Down to the final line, write out the data below exactly.

-*-*-

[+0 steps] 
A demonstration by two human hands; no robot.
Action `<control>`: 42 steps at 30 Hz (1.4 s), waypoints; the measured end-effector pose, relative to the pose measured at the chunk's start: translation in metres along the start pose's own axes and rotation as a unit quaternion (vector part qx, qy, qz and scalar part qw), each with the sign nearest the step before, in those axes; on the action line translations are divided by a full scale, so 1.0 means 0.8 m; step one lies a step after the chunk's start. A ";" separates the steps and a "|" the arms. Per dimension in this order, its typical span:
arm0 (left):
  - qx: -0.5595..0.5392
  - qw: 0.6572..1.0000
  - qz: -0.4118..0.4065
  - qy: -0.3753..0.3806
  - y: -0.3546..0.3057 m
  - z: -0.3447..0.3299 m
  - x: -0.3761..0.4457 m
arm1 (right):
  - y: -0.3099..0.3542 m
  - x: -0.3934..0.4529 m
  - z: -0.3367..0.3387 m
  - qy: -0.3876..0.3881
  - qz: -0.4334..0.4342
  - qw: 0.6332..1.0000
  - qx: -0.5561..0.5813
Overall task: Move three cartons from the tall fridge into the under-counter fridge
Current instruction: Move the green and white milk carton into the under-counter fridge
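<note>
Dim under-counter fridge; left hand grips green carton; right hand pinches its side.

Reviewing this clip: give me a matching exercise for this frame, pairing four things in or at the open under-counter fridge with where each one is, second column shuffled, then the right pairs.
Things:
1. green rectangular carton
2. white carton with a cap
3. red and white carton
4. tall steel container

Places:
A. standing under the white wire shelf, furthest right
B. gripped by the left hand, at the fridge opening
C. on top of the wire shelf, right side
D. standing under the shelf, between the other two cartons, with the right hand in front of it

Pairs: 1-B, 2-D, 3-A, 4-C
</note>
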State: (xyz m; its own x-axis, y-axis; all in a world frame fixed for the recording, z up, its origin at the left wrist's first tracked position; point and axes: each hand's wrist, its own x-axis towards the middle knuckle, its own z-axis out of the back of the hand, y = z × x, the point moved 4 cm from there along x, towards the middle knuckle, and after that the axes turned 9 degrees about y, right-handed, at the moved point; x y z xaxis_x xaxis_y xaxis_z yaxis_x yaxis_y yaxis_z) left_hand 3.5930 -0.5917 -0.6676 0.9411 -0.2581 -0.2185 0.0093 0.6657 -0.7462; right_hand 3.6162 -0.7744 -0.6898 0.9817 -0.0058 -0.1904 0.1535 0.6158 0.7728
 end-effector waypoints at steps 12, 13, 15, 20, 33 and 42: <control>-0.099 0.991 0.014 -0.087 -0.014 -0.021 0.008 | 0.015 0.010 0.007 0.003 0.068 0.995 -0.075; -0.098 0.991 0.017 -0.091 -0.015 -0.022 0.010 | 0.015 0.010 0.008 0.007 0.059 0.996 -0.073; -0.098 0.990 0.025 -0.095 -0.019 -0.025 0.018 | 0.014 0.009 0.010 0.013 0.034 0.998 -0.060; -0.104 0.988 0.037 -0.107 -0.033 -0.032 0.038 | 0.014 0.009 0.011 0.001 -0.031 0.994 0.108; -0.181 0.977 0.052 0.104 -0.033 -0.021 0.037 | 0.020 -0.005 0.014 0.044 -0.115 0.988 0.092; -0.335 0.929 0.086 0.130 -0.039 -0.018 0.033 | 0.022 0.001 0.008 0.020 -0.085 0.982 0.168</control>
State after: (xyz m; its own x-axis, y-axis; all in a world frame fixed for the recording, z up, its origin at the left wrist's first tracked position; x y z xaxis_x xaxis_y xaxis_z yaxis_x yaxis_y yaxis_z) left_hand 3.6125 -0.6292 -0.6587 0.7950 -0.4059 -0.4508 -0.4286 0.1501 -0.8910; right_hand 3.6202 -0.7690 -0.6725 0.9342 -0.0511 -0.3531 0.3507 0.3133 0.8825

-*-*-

- OUTPUT FOR THIS TASK -
[+0 steps] 
A demonstration by two human hands; no robot.
Action `<control>`: 42 steps at 30 Hz (1.4 s), waypoints; the measured end-effector pose, relative to the pose measured at the chunk's start: translation in metres along the start pose's own axes and rotation as a unit quaternion (vector part qx, qy, qz and scalar part qw), each with the sign nearest the step before, in those axes; on the action line translations are divided by a full scale, so 1.0 means 0.8 m; step one lies a step after the chunk's start. A ";" separates the steps and a "|" the arms. Per dimension in this order, its typical span:
arm0 (left):
  - qx: -0.5595..0.5392
  - qw: 0.6572..1.0000
  - qz: -0.4118..0.4065
  - qy: -0.3753..0.3806
  - y: -0.3546..0.3057 m
  - z: -0.3447..0.3299 m
  - x: -0.3761..0.4457 m
arm1 (right):
  - y: -0.3099..0.3542 m
  - x: -0.3934..0.4529 m
  - z: -0.3367..0.3387 m
  - qy: -0.3876..0.3881
  - qz: -0.4334..0.4342
  - qw: 0.6332..1.0000
  - qx: -0.5561..0.5813
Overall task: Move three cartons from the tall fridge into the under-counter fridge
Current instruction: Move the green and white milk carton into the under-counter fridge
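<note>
Dim under-counter fridge; left hand grips green carton; right hand pinches its side.

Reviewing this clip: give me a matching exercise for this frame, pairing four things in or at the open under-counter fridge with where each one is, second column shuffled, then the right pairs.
Things:
1. green rectangular carton
2. white carton with a cap
3. red and white carton
4. tall steel container

Places:
A. standing under the white wire shelf, furthest right
B. gripped by the left hand, at the fridge opening
C. on top of the wire shelf, right side
D. standing under the shelf, between the other two cartons, with the right hand in front of it

Pairs: 1-B, 2-D, 3-A, 4-C
</note>
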State: (xyz m; its own x-axis, y-axis; all in a world frame fixed for the recording, z up, its origin at the left wrist's first tracked position; point and axes: each hand's wrist, its own x-axis towards the middle knuckle, its own z-axis out of the back of the hand, y = z × x, the point moved 4 cm from there along x, towards the middle knuckle, and after that the axes turned 9 degrees about y, right-handed, at the moved point; x y z xaxis_x xaxis_y xaxis_z yaxis_x yaxis_y yaxis_z) left_hand 3.5930 -0.5917 -0.6676 0.9411 -0.2581 -0.2185 0.0093 0.6657 -0.7462; right_hand 3.6162 -0.7744 -0.6898 0.9817 -0.0058 -0.1904 0.1535 0.6158 0.7728
 end-effector waypoints at steps 12, 13, 15, 20, 33 and 42: <control>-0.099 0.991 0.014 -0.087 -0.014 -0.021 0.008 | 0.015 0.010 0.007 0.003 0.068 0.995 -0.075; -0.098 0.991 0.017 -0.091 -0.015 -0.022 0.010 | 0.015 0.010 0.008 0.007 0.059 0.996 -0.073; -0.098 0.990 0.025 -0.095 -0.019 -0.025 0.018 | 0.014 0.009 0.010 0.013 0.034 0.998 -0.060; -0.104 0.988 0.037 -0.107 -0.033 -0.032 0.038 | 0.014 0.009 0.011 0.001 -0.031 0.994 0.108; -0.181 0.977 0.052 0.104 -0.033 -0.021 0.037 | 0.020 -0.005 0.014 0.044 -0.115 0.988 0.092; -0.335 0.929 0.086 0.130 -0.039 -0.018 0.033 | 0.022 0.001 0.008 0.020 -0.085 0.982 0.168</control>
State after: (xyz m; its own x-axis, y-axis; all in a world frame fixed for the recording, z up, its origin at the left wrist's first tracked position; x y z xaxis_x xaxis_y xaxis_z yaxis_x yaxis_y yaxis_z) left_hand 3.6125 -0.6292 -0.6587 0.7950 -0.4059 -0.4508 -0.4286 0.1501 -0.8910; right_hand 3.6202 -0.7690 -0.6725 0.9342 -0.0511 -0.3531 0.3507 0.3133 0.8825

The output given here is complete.